En musique classique, deux modes principaux définissent la gamme d'une oeuvre : majeur ou mineur. La première invite généralement à des harmonies joyeuses, lumineuses. La seconde est souvent plus dramatique ou triste.
Paradoxalement - et c'est la marque des génies - il arrive l'instant où l'on ne sait plus si l'on doit sourire d'une certaine couleur ou en pleurer. Soudain un mode majeur nous transfigure si profondément qu'on se sent défaillir alors que son passage précédent, faire d'accords mineurs et sombres, ne nous ébranlait pas tant.
J'y vois deux sortes de larmes : celles qui nous donnent la sensation d'être séparé et celles qui nous donnent la sensation de se retrouver. Chacune d'elles peut être puissante, comme un rappel. Comme l'Himalaya, en nous.
N'est-ce pas là l'essentiel de notre mouvement, une vie durant, rentrant de scène ou sortant des coulisses, partant chez soi ou s'en allant au loin, embrassant l'autre ou s'oubliant soi ? Pourtant il n'est jamais question que de nous-même, transporté ici ou là...
JUIN
Voilà la période des pleines lunes, des solstices et des éclipses, celle qui nous dit que tout est possible ! Le noir peut s'immiscer dans le jour et le jour, comme une grande lune ronde, illuminer nos nuits. L'éclipse nous dit que rien ne s'en va complètement mais que rien ne se fige non plus. Comme des masques, comme des voiles, une joie peut se glisser sur une mélancolie et un soupir faire basculer la gloire. Au final, la nuit ne pourra jamais faire disparaître la lumière. Elle ne pourra, tout au plus, que s'immiscer, l'habiller ou la parer.

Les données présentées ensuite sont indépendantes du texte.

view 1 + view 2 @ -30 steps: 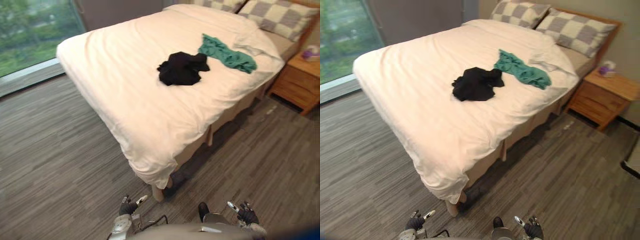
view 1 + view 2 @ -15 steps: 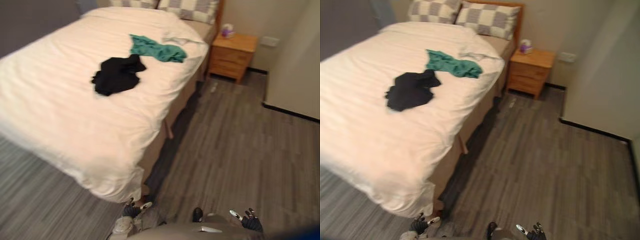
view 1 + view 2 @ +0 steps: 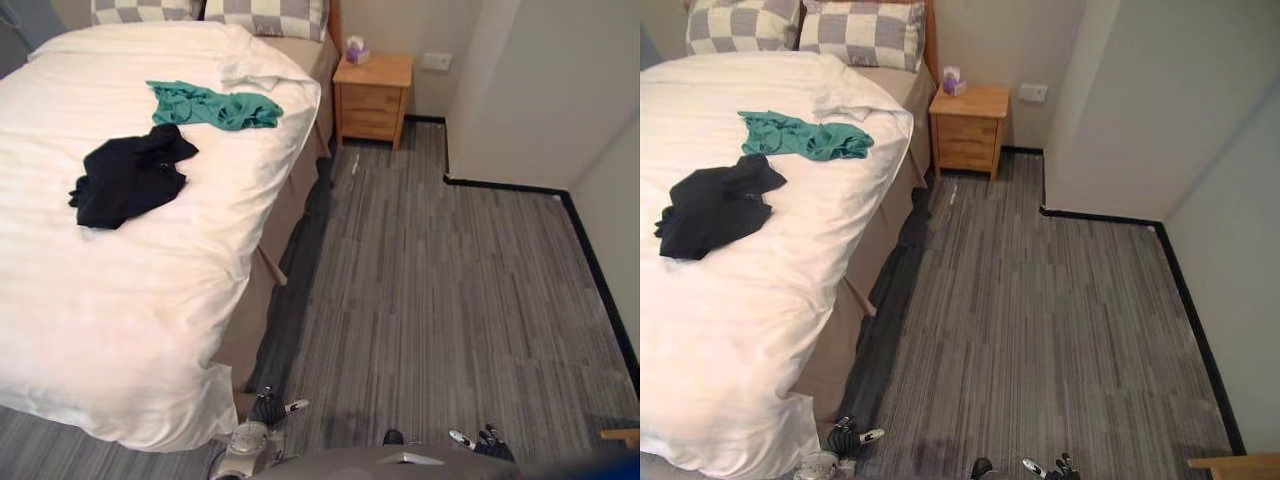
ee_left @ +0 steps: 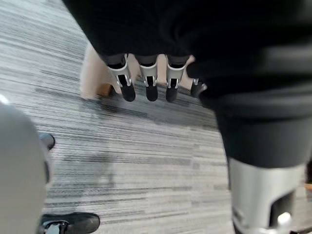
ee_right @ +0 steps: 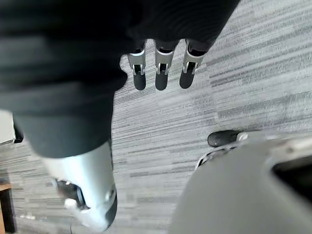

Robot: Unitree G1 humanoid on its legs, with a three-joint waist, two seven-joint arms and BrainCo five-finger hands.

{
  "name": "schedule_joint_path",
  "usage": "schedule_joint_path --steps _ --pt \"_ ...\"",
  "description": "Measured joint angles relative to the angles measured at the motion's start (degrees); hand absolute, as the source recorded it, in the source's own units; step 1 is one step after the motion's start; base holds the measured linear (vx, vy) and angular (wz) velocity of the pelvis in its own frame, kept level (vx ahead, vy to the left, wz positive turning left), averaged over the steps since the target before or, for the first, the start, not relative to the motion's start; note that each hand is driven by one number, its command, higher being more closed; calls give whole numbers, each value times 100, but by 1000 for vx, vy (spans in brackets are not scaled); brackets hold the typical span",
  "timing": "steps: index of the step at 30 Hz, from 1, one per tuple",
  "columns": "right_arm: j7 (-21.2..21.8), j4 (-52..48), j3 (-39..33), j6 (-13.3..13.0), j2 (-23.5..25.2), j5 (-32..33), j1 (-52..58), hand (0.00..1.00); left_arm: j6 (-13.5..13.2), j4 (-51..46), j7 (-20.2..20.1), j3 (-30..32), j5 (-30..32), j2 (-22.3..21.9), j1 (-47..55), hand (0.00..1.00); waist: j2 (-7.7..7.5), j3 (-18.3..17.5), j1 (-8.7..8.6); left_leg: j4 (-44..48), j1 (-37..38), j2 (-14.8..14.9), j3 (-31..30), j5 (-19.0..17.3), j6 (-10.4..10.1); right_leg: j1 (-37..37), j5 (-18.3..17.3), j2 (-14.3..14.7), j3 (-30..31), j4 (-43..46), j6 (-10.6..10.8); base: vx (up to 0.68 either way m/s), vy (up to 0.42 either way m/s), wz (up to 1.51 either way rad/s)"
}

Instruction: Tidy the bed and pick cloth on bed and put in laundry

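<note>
A crumpled black cloth (image 3: 130,175) lies on the bed's white duvet (image 3: 110,310). A green cloth (image 3: 212,105) is spread just beyond it, nearer the pillows. Both of my hands hang low by my sides, far from the bed top. My left hand (image 3: 268,410) is near the bed's foot corner, and in the left wrist view its fingers (image 4: 148,83) are straight over the carpet and hold nothing. My right hand (image 3: 482,440) hangs over bare floor, and the right wrist view shows its fingers (image 5: 161,73) straight and empty too.
Two checked pillows (image 3: 265,15) lie at the head of the bed. A wooden nightstand (image 3: 373,95) with a small tissue box (image 3: 355,48) stands beside them. A white wall corner (image 3: 520,90) juts in at the right. Grey striped carpet (image 3: 440,300) runs between bed and wall.
The camera has swung to the right, so the bed now sits at the view's left, with the nightstand and wall in sight. The cloths and both hands have kept their places.
</note>
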Motion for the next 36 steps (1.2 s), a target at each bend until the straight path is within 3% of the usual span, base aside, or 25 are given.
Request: schedule_joint_path --steps 1,2,5,9,10,11,19,24,27,28,30,31,32,33,34,35,36 --pt "4 56 109 187 -95 -11 -253 0 -114 -12 30 119 -75 -38 -3 0 123 20 182 61 -27 -182 -743 -347 76 -109 21 69 467 -2 35 -35 109 -171" --pt "4 66 158 281 -165 -16 -429 0 -155 -10 32 122 -110 -32 19 0 251 16 211 -18 -32 -246 -1037 -480 56 -189 47 145 730 -3 33 -73 165 -183" --pt "17 -79 246 490 -293 -14 -595 0 -190 23 17 70 -198 -27 124 0 718 11 29 -718 145 -22 -1225 -835 26 -347 245 460 950 -39 52 -92 129 -88" --pt "-32 -83 173 618 -96 223 -562 0 -124 38 -88 -108 -264 120 81 0 564 43 53 -910 267 -63 -969 -830 19 -383 327 369 727 -35 11 4 111 -28" --pt "-17 -82 193 610 -65 221 -486 0 -41 38 -157 -161 -267 159 98 0 497 -1 53 -1031 352 -50 -977 -783 -70 -372 331 376 714 -37 14 85 43 -6" --pt "121 69 208 672 -160 205 -474 0 713 254 28 -123 -305 269 -192 0 163 138 -31 -1350 622 -229 -1413 -460 -259 -245 348 147 218 -47 70 73 15 -1" --pt "130 68 190 551 -142 208 -451 0 643 252 -26 -115 -516 270 -156 0 149 132 -42 -1278 433 -242 -1400 -460 -258 -391 302 130 218 -47 119 0 0 0" --pt "240 22 -121 112 -51 210 -199 0 424 254 -345 147 -1326 167 -47 0 162 200 -37 -1468 407 -145 -1351 -444 -237 -478 271 197 151 -41 94 28 -6 2" --pt "381 -37 -273 -216 36 212 0 0 181 251 -588 511 -1907 25 120 0 190 215 -30 -1392 384 23 -1072 -570 -448 -486 141 339 195 9 -37 90 -15 -18" --pt "437 -96 -265 -325 85 208 40 0 105 245 -708 641 -2129 -4 179 0 198 229 -8 -1060 245 84 -879 -620 -534 -608 -8 362 201 215 -99 70 -26 -18" --pt "499 -224 -189 -366 162 194 102 0 23 26 -792 849 -2250 -39 239 0 52 294 4 181 -268 142 -438 -620 -532 -778 -309 284 219 646 -140 52 -55 -12" --pt "516 -392 -122 -372 160 186 184 0 -52 -103 -871 1022 -2247 -129 277 0 71 328 24 1250 -669 303 -200 -559 -550 -765 -546 254 180 930 -186 113 -76 -1" --pt "520 -588 -42 -376 134 142 228 0 -110 -279 -886 1126 -2250 -240 336 0 131 376 27 2331 -1066 518 -53 -224 -541 -695 -767 243 191 1186 -231 164 -60 3" --pt "520 -603 -29 -375 132 140 234 0 -117 -297 -887 1135 -2248 -248 341 0 138 380 28 2426 -1104 536 -46 -173 -536 -684 -785 241 203 1206 -234 203 -19 -9" --pt "526 -761 79 -341 103 94 248 0 -194 -455 -895 1224 -2245 -302 377 0 110 436 98 3472 -1569 707 20 48 -417 -513 -989 199 394 1380 -328 237 8 -26" --pt "526 -798 76 -298 78 94 205 0 -190 -504 -897 1217 -2244 -319 379 0 143 459 149 3596 -1743 644 18 -322 -412 -420 -1094 108 498 1439 -339 241 14 -32" --pt "533 -813 71 -270 74 93 195 0 -189 -531 -896 1215 -2243 -357 389 0 141 472 154 3540 -1818 592 31 -464 -406 -356 -1126 46 551 1444 -322 264 30 -33"
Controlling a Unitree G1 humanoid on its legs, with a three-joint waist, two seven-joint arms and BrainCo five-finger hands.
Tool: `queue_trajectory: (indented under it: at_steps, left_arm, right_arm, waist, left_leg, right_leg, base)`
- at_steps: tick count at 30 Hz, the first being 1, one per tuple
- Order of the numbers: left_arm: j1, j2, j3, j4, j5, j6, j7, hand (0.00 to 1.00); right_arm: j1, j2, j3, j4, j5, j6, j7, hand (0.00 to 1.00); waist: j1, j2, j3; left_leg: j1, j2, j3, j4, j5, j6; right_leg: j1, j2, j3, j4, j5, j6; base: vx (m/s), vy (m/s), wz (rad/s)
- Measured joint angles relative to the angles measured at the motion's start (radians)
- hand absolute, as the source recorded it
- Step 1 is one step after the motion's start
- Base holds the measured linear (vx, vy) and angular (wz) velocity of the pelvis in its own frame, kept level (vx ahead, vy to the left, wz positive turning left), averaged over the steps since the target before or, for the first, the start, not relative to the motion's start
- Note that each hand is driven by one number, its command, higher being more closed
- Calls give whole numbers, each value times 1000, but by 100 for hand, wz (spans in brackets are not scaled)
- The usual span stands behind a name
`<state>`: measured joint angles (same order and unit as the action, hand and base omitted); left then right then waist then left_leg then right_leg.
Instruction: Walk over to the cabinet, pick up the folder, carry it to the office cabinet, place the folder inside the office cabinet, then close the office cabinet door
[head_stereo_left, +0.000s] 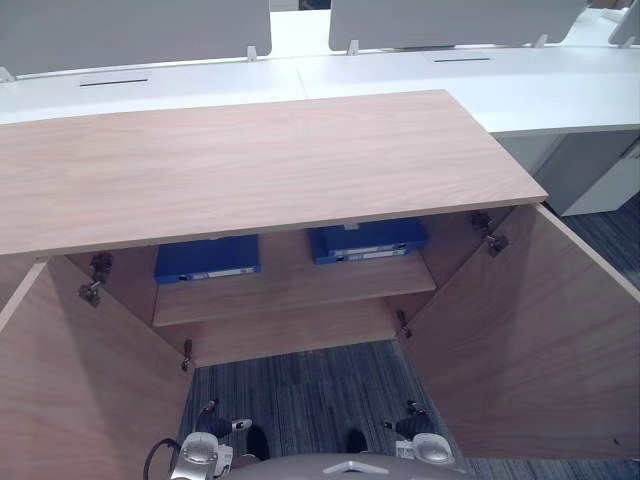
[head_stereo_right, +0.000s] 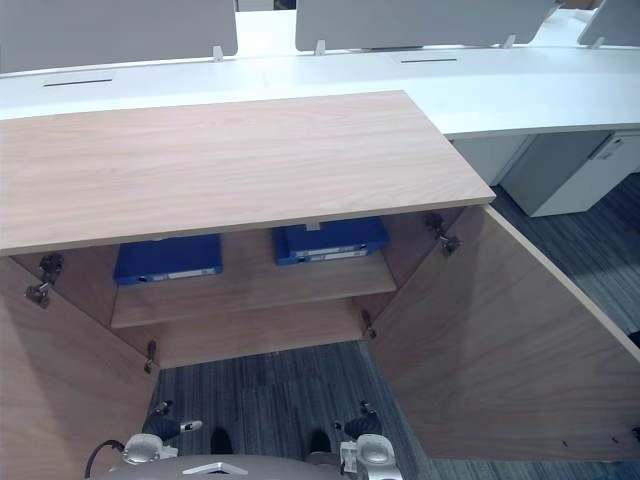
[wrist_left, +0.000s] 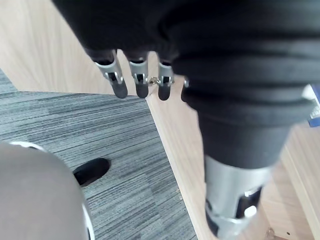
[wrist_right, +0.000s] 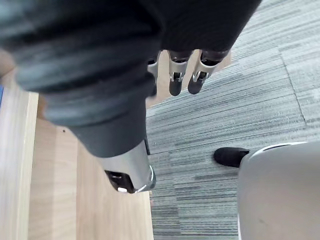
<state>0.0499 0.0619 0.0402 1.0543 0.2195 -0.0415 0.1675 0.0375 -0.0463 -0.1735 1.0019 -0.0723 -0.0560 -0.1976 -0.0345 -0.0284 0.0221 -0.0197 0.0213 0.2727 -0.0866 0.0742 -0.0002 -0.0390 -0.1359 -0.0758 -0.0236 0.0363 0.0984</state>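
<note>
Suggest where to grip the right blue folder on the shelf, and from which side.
Probably the front edge of the right folder, the labelled one facing the open doors. It lies flat on the shelf, tucked under the cabinet top, so access from above is blocked. Come in low from the front, pinch that edge and slide it out. The left hand and right hand hang open, empty.

The cabinet top (head_stereo_left: 250, 165) is light wood with fine lines in it, smooth and not shiny. The left door (head_stereo_left: 70, 380), the right door (head_stereo_left: 530, 340) and the shelf (head_stereo_left: 290, 292) are the same wood. The little hinges (head_stereo_left: 95, 280) are shiny grey metal. The left blue folder (head_stereo_left: 207, 258) and the right blue folder (head_stereo_left: 367, 240) have smooth covers. The carpet (head_stereo_left: 310, 385) is grey, stripy and rough. The far desks (head_stereo_left: 520, 90) are smooth and white. The left hand (wrist_left: 141, 80) has shiny silver fingers and a dark ribbed cover.
</note>
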Motion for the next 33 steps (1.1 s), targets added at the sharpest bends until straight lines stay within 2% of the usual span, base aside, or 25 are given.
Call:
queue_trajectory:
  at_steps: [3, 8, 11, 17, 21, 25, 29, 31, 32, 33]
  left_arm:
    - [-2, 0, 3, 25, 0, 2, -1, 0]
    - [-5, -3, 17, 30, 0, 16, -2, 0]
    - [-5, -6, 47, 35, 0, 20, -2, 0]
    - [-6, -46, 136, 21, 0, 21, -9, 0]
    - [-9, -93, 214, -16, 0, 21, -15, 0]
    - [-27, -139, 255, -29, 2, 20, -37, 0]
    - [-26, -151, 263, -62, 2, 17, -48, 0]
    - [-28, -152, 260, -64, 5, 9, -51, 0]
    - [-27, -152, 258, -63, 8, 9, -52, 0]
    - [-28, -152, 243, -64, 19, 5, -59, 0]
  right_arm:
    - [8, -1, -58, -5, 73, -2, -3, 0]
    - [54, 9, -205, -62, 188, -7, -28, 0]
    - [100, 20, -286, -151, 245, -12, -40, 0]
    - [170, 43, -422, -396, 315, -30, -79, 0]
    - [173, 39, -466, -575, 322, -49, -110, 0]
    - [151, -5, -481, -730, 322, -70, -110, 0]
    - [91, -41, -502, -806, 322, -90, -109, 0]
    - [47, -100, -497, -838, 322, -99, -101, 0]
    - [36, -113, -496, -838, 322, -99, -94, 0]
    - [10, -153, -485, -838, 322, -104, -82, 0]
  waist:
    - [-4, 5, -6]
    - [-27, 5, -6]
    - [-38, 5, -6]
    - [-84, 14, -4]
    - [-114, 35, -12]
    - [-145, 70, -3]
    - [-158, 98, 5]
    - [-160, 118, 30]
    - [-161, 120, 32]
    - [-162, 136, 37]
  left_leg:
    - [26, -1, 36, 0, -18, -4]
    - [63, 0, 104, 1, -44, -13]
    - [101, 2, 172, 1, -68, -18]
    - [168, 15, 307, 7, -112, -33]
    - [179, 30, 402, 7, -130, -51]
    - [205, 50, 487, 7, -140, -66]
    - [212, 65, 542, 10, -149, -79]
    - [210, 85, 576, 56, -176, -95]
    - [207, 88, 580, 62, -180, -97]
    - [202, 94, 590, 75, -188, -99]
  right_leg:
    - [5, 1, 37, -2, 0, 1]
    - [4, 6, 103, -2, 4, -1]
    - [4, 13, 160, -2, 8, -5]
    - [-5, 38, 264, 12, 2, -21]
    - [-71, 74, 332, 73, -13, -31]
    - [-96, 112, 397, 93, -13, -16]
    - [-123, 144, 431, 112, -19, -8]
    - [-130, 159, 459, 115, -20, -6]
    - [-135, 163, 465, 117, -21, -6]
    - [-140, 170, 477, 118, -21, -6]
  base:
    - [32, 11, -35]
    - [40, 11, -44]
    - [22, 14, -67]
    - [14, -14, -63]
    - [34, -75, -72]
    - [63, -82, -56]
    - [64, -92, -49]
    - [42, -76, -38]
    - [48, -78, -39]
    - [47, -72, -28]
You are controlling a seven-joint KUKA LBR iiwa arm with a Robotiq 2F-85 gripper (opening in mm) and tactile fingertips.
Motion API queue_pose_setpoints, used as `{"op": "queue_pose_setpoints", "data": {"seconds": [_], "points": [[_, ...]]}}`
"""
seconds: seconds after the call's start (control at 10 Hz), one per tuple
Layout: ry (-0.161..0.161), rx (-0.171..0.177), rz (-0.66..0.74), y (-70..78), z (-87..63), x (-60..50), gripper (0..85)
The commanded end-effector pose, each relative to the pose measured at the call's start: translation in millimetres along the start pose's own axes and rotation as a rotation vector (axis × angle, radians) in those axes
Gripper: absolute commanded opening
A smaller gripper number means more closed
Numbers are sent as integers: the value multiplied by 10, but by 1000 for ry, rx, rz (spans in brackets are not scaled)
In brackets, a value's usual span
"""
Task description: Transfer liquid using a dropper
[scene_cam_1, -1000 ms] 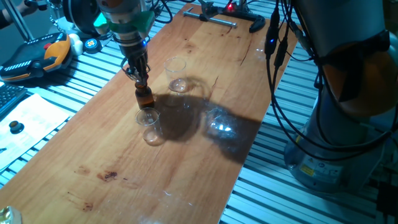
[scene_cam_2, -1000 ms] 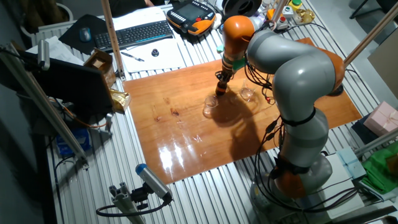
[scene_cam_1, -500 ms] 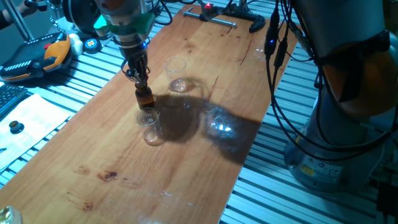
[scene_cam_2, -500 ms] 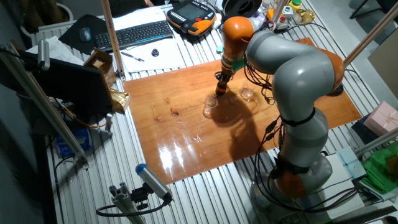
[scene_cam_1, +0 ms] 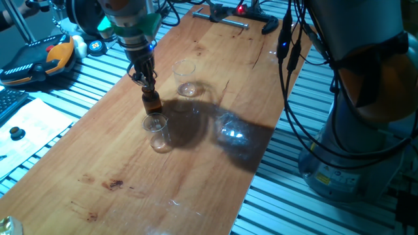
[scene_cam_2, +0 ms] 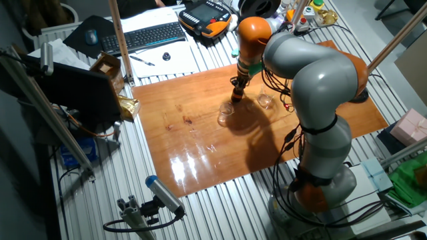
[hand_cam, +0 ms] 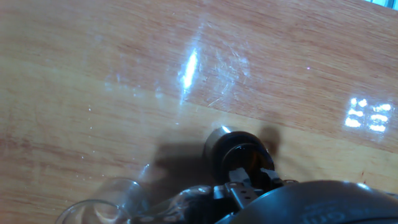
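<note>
On the wooden surface, a small clear beaker is seen left of centre in the frame, nearest the lower edge. Just above it in the frame the amber bottle stands upright, and the tool hangs directly over its mouth, fingers pointing down. In the hand view the open bottle mouth lies at lower centre, right under the fingertips. Whether the tool is spread or pinching something cannot be told. The dropper cannot be made out in any view. A second beaker is seen farther back, to the upper right of the bottle.
</note>
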State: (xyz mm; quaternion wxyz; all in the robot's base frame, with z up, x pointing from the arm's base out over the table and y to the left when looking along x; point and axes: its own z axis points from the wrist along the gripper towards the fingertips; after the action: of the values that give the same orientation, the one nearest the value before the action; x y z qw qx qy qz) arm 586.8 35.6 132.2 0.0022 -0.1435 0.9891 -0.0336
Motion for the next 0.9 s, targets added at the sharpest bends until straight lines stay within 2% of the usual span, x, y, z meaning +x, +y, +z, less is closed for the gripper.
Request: {"op": "queue_pose_setpoints", "data": {"seconds": [0.0,0.5,0.8], "points": [[5,-2,-4,0,-2,-1,173],[25,-7,-13,-2,-41,-6,177],[52,-17,-10,-17,-200,-5,177]]}}
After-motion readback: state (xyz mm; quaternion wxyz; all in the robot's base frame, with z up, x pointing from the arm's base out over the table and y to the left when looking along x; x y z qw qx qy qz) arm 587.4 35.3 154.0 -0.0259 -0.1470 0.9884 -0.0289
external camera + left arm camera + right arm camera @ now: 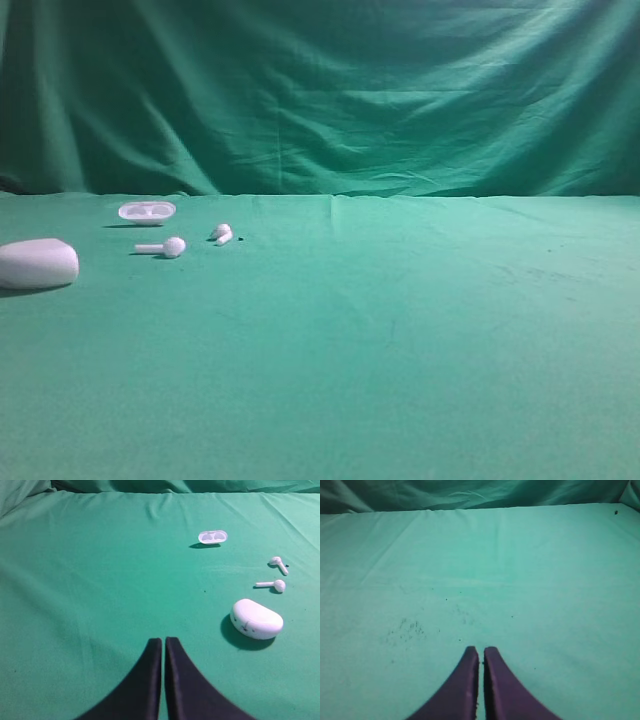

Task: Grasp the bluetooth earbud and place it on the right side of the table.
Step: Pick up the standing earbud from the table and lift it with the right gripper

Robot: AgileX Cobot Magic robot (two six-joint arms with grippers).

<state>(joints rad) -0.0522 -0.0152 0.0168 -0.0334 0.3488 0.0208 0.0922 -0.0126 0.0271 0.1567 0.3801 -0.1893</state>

La plus fine étincelle se reflète dans l'obscurité d'une grotte. Mais la plus grande pénombre n'a aucun effet à l'intérieur d'une flamme.
Pourtant cette période nous chamboule pour certains. Passant du mode majeur au mode mineur en une seconde, tantôt heureux ou en colère, plein d'espérance ou au contraire désespéré... Voilà que nous sommes vivants !
LA NUIT DES TEMPS
La science révèle que ce que nous prenons pour la nuit n'est pas réellement noir ! Depuis le Big Bang, un rayonnement fossile n'a jamais cessé d'être, très intensément les quatre cent milles premières années, puis dans une fréquence devenue trop lente pour être visible par nos yeux non-habitués. Pourtant la lumière demeure toujours, jusque dans nos nuits !
Ces éclipses du ciel sont aussi, parfois celles de notre esprit. Jamais parti, il s'amuse à se voiler, à se costumer, à nous faire tourner la tête... Alors nous réalisons qu'il n'est question que de ce que nous décidons de voir, de créer à chaque moment de notre propre univers.
MODULATION
Le célèbre champion de tennis, Novak Djokovic, l'a avoué récemment lors de cette fameuse finale de Roland Garros où, parti perdant après deux sets à zéro, il demande à l'arbitre de retourner dans ses vestiaires pendant quelques instants. Cet adepte de la préparation mentale décide, à cet instant, d'écouter les deux voix qui se jouent en lui : celle, mineure, qui lui crie qu'il ne vaut rien et qu'il va perdre ; puis celle, majeure, qui murmure qu'il y a peut-être encore une chance. Pendant qu'il décide de donner plus de timbre à la deuxième pour, peu à peu, diminuer la première, il change de vêtements. Lui qui portait un tee-shirt rouge et un short blanc, il revient sur le cour avec un tee-shirt blanc et un short rouge. Dès sa première balle, tout a "switché" comme on dit en Programmation Neuro-Linguistique. Il mène et va jusqu'au bout du match, gagnant. Si l'on voulait décrire une séance d'hypnose ou de coaching, on ne pourrait trouver meilleure allégorie !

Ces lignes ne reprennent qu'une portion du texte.